La situation humanitaire demeure préoccupante en Ituri, où environ 1,7 million de personnes sont actuellement en situation de déplacement ou de retournées. Ces chiffres ont été communiqués mercredi 19 août par le Bureau de la coordination des affaires humanitaires des Nations-Unies (OCHA), lors d’une conférence de presse organisée à l’occasion de la Journée mondiale de l’aide humanitaire.
Selon le chef du bureau de OCHA en Ituri, Frank Lasmani, cette situation représente près d’une personne sur cinq (5) dans la province. Une grande partie des personnes déplacées ne vit toutefois pas dans des sites dédiés, mais au sein des communautés et auprès de familles d’accueil.
« Ça fait 1.700.000 personnes qui sont soient retournées ou déplacées, ce qui fait pratiquement une personne sur 5 en Ituri qui est en situation de déplacement ou de retournée. Quand on vient au niveau de sites des déplacés, au moins 290.000 personnes sont dans les 67 sites et les sites spontanés à travers l’Ituri, ce qui fait moins de 20% de la population déplacée, c'est-à-dire que 80% de déplacés en Ituri sont dans des familles d'accueil, dans les communautés », a déclaré le chef de bureau de OCHA en Ituri.
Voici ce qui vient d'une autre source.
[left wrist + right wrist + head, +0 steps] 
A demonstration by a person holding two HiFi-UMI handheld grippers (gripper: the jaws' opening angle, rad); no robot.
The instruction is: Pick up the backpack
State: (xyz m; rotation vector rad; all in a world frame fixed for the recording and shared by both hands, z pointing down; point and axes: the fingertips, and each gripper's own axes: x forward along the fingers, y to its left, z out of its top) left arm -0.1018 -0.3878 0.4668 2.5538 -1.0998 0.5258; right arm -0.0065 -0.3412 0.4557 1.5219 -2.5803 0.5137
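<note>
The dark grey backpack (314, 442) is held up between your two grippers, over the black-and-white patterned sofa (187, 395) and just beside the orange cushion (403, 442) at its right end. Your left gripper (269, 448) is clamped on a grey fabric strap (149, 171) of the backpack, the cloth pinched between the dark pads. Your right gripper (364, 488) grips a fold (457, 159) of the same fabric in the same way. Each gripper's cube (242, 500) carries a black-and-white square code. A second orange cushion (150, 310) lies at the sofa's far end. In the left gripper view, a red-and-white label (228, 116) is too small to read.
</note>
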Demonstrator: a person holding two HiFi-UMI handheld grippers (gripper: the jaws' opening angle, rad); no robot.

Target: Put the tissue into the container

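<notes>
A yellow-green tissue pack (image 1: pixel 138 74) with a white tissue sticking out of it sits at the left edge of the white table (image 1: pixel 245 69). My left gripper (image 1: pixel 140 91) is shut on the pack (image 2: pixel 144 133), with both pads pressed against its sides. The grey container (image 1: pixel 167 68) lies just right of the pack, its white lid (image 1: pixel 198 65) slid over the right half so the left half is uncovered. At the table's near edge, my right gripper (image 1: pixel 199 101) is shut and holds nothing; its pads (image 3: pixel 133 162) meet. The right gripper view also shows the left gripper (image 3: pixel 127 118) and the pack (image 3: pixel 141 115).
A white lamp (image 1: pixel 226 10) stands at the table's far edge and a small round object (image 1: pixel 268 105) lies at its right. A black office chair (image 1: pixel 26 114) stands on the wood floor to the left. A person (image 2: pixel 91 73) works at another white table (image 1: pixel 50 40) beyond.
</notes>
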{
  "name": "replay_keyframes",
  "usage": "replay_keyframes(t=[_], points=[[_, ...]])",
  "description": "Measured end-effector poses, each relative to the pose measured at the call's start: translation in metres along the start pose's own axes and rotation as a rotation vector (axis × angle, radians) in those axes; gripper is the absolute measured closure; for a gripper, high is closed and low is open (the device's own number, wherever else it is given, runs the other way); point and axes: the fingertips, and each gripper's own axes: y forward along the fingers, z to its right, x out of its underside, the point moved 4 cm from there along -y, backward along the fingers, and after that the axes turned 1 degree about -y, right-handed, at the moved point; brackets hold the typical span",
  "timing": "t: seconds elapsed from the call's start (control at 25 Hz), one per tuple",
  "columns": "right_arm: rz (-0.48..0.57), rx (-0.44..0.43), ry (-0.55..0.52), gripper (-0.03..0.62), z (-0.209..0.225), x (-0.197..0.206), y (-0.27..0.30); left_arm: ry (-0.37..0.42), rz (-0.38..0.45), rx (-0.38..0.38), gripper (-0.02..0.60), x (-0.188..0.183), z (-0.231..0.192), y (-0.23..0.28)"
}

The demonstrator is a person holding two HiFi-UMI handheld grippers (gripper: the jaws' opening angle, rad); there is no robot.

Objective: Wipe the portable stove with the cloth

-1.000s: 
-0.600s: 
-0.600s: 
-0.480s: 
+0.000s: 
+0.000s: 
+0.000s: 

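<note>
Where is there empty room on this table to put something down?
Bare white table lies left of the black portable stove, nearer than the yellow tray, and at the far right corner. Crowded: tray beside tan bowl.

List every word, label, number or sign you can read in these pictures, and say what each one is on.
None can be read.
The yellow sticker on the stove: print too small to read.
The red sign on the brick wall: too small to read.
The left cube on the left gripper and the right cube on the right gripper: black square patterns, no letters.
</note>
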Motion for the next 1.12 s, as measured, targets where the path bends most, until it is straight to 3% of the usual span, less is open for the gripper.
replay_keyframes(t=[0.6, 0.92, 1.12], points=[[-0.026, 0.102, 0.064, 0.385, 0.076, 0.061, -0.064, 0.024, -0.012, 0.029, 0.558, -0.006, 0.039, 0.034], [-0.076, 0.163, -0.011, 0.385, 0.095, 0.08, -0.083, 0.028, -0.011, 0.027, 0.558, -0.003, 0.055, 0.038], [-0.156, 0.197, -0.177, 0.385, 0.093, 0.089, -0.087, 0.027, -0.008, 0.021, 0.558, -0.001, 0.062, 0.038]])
Cette forte présence de personnes déplacées au sein des communautés d’accueil exerce également une pression supplémentaire sur des populations locales déjà confrontées à des conditions de vie difficiles. L’afflux de personnes vulnérables peut notamment accentuer les besoins en matière de logement, d’alimentation, de santé et d’accès aux services de base.
Le responsable de OCHA en Ituri a ainsi alerté sur l’impact de la crise sur les familles qui accueillent les déplacés et les retournés.
« Ces personnes qui sont dépourvues de biens, leur vulnérabilité impacte aussi sur les familles d'accueil, donc, finalement, au-delà des déplacés, la vulnérabilité de la population locale aussi s'accroît à cause de ces personnes déplacées ou retournées », a-t-il déploré.
À l’occasion de la Journée mondiale de l’aide humanitaire, en Ituri, une journée porte ouverte a été organisée à Bunia, chef-lieu de province, où les humanitaires ont parlé de leurs interventions.
Une journée marquée par la présence du gouverneur militaire, le général-major Kasongo Mulumba Gabi.